Las puertas de las casas no necesitaban pestillo, cadenas, ni candados que significaran obstáculo para el visitante que sin invitación alguna ingresaba como a su propia casa, en busca, ahora entiendo, de la compañía de una amistad que comparta sus preocupaciones, sus penas, sus culpas y dolores, sus angustias y disgustos que en la soledad se convierten en suplicios. Una pena entre dos es menos atroz.
Rosita Eyzaguirre, vecina de los Basili, por temporadas acompañaba a mi tía Adela, mientras mi tía Adela acompañaba a Rosita. Por momentos los niños dejábamos los juegos para escuchar y así compartir el diálogo que cambiaba de giro para ser sometidos a una suerte de interrogatorio sobre los estudios, las notas del colegio u opiniones sobre algún asunto de coyuntura y entonces convenía tener siquiera idea de lo que estaba pasando en el entorno local, nacional o mundial.
Rosita llegaba cargada con parte de la cosecha de la chacra de La Yarada, que trajo su hermano Alfonso o Juan, como unos dulces higos, peras o damascos, cuando no era una jalea de membrillo, tamales, humitas o picante de guata.
Se las ingeniaba para no faltar a la novena de la Virgen de las Peñas, en el Espíritu Santo, ni la de Judas Tadeo en La Vicaría. Era muy religiosa, creyente, piadosa y entregada a la oración con la convicción de saber que vivir al lado de Dios era la mejor manera.

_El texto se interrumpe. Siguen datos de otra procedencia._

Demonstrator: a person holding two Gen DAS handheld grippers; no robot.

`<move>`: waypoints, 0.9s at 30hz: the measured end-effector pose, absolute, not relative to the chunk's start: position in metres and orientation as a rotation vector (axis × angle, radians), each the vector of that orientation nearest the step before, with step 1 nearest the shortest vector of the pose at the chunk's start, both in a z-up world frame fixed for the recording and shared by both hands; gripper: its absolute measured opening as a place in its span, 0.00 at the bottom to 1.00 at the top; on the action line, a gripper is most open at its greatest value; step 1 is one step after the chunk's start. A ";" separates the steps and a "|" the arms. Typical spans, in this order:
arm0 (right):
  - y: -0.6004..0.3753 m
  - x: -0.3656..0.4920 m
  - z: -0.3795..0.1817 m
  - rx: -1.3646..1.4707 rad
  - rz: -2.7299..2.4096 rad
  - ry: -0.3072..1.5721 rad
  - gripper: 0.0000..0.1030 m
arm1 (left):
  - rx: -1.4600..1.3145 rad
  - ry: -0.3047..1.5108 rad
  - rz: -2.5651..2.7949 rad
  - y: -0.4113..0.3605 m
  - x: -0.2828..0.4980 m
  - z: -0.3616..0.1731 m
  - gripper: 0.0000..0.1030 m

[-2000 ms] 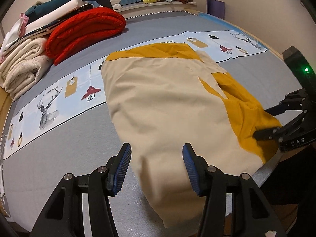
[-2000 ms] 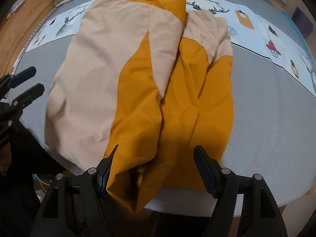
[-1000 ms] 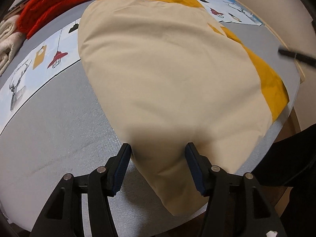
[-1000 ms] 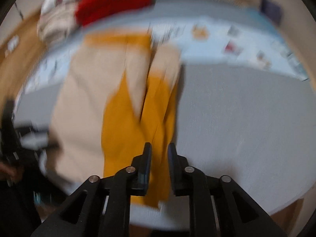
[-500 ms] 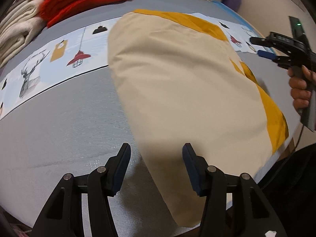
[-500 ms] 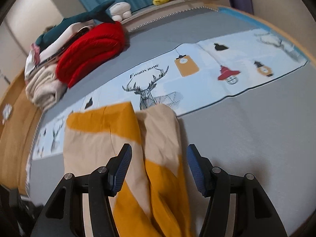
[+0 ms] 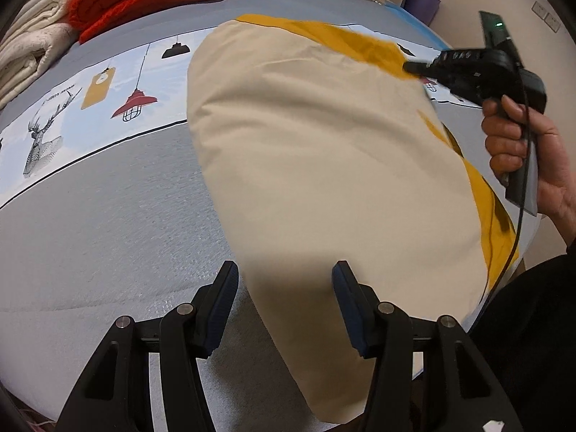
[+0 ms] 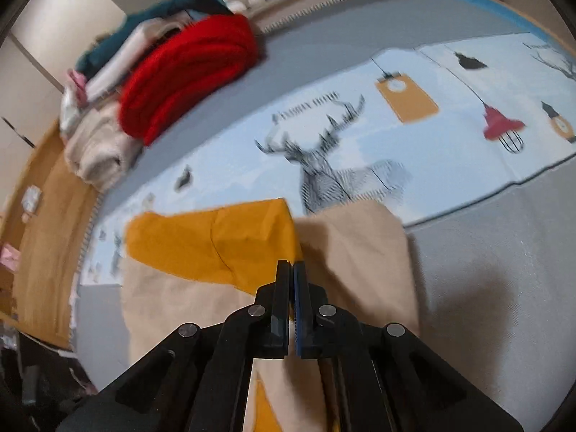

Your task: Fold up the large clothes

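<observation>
A large beige and mustard-yellow garment (image 7: 324, 165) lies on the grey bed; it also shows in the right wrist view (image 8: 223, 248). My left gripper (image 7: 284, 298) is open, its fingers astride the garment's near beige end just above it. My right gripper (image 8: 291, 270) has its jaws together over the garment's far yellow edge; whether cloth is pinched between them is unclear. The right gripper (image 7: 414, 68) also shows in the left wrist view, held by a hand over the far right part of the garment.
A printed light-blue runner with deer and lamps (image 8: 396, 136) crosses the bed. A red blanket (image 8: 187, 72), beige folded blankets (image 7: 32, 46) and plush toys are piled at the far side. The bed's near edge (image 7: 252, 403) lies below my left gripper.
My right gripper has moved forward to the garment's far yellow edge and its jaws have shut. My left gripper stays open over the near end, with the view shifted slightly.
</observation>
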State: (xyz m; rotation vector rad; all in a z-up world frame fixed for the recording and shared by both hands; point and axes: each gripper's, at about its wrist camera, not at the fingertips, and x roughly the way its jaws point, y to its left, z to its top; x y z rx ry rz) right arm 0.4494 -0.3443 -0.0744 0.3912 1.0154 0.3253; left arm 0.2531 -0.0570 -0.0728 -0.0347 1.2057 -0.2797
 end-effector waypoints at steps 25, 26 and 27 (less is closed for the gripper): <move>-0.319 0.350 -0.047 -0.102 0.389 1.052 0.36 | -0.065 1.172 -0.346 -0.068 0.241 -0.063 0.49; -0.315 0.341 -0.062 -0.173 0.395 1.126 0.36 | -0.050 1.187 -0.342 -0.071 0.242 -0.066 0.49; -0.316 0.334 -0.077 -0.233 0.376 1.188 0.36 | -0.038 1.202 -0.339 -0.072 0.242 -0.070 0.49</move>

Por eso es que participaba en las kermeses del colegio, de la parroquia y de las hermandades o sociedades de señoras, de artesanos y cuanta fiesta popular se organizaba para recaudar fondos para obras de caridad.

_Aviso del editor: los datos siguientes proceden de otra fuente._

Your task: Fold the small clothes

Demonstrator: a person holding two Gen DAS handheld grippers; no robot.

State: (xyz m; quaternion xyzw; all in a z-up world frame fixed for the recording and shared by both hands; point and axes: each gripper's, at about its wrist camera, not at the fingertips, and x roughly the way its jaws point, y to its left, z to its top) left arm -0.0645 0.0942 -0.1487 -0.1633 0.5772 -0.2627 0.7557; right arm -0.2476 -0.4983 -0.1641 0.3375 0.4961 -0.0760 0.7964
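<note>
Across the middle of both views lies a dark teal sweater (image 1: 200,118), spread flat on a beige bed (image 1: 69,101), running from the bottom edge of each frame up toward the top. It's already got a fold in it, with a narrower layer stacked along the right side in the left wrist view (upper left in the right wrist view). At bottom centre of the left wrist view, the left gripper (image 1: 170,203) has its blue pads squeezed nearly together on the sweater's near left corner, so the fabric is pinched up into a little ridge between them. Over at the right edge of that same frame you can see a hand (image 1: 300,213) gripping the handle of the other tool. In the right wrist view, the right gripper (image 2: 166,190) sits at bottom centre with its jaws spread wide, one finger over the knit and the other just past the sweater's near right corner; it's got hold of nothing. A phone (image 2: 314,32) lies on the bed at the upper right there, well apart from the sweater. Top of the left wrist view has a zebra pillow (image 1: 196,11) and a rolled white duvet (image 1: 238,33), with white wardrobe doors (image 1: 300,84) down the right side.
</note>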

Por eso el picante que preparaba era de los más requeridos por los vecinos. Lo cocinaba en grandes ollas y a fuego de leña, en el patio de su casa y con la ayuda supongo de una brigada de ángeles que desde algunos años la acompañan en los banquetes del cielo, que es donde ahora se encuentra conversando con Adela, Andrelina, Herminia, Ana y tantas amigas, tías de todos nosotros y me parece sentir su particular manera de reir y hasta de estornudar.